┌──
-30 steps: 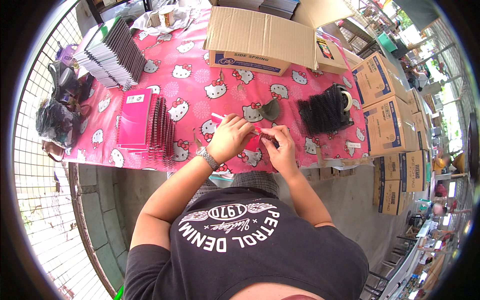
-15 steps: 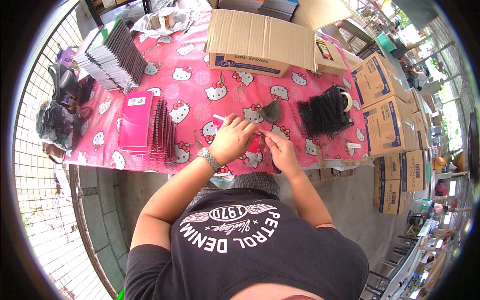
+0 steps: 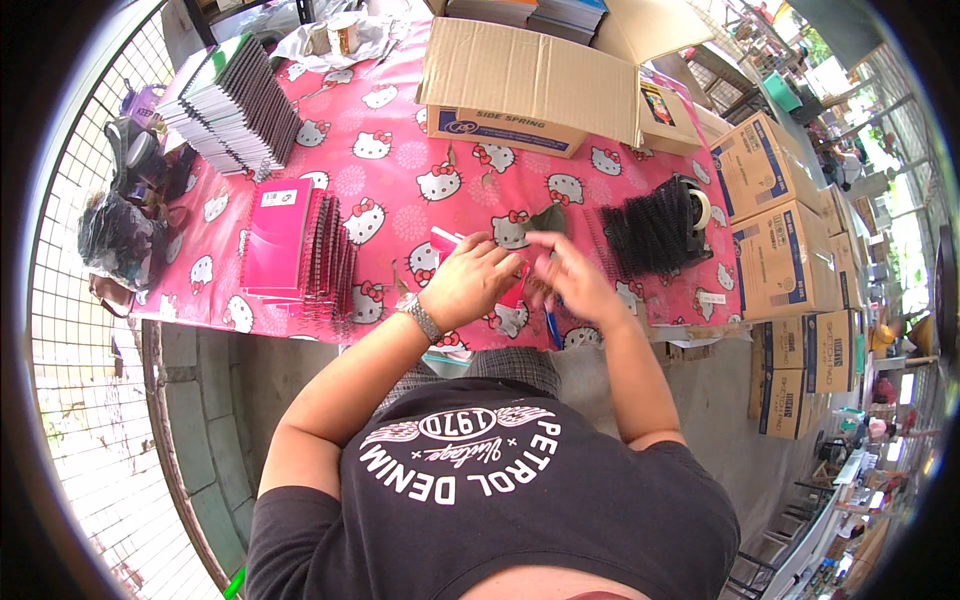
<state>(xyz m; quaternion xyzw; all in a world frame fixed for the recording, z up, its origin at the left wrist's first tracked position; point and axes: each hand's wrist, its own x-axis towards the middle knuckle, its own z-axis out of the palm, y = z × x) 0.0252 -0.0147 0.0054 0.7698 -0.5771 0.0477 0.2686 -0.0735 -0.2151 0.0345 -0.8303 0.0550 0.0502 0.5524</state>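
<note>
Left hand [image 3: 472,282], silver-banded watch [image 3: 418,316] at the wrist, lies palm down over a flat, bright pink piece with a white strip along its far end [image 3: 513,294]. This piece sits near the middle of the surface's near edge, most of it covered by the hand; its full outline cannot be made out. Left fingers close together, slightly bent; cannot tell whether they grip or only press. Right hand [image 3: 580,280] just beside, motion-blurred, fingers parted, the lower ones smeared; cannot tell if they pinch anything. It partly covers a dark grey-green, limp piece [image 3: 546,221]. A slim blue stick-like object [image 3: 553,328] shows below the right hand at the near edge, its upper end hard to see.

Surface [image 3: 405,215]: pink cover printed with white cat faces. Toward its left edge, a pile of glossy pink spiral notebooks [image 3: 277,240]; by the far left corner, a tall stack of white-paged, black-spiral notebooks [image 3: 235,108]. Right side: a tangled heap of black coils [image 3: 650,232] against a pale tape roll [image 3: 702,208]. Far edge: brown cardboard box [image 3: 530,80], flap spread.

Room: wire mesh [image 3: 75,330] at left, brown cartons [image 3: 783,262] stacked at right, background beyond them warped and indistinct.
</note>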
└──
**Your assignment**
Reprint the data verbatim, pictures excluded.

**Response area**
-30 steps: 
-15 steps: 
+0 steps: 
<state>(xyz m; quaternion xyzw; all in a world frame fixed for the recording, z up, its origin at the left wrist's first tracked position; point and axes: each hand's wrist, its own x-axis towards the middle knuckle, its own z-axis out of the palm, y = z × x) 0.0252 -0.0147 0.0054 0.7698 -0.5771 0.0477 0.2686 -0.0735 -0.2151 0.0345 -0.8303 0.0550 0.0502 0.5524</state>
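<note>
Left hand [image 3: 472,282], silver-banded watch [image 3: 418,316] at the wrist, lies palm down over a flat, bright pink piece with a white strip along its far end [image 3: 513,294]. This piece sits near the middle of the surface's near edge, most of it covered by the hand; its full outline cannot be made out. Left fingers close together, slightly bent; cannot tell whether they grip or only press. Right hand [image 3: 580,280] just beside, motion-blurred, fingers parted, the lower ones smeared; cannot tell if they pinch anything. It partly covers a dark grey-green, limp piece [image 3: 546,221]. A slim blue stick-like object [image 3: 553,328] shows below the right hand at the near edge, its upper end hard to see.

Surface [image 3: 405,215]: pink cover printed with white cat faces. Toward its left edge, a pile of glossy pink spiral notebooks [image 3: 277,240]; by the far left corner, a tall stack of white-paged, black-spiral notebooks [image 3: 235,108]. Right side: a tangled heap of black coils [image 3: 650,232] against a pale tape roll [image 3: 702,208]. Far edge: brown cardboard box [image 3: 530,80], flap spread.

Room: wire mesh [image 3: 75,330] at left, brown cartons [image 3: 783,262] stacked at right, background beyond them warped and indistinct.
</note>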

Nothing else belongs to this answer.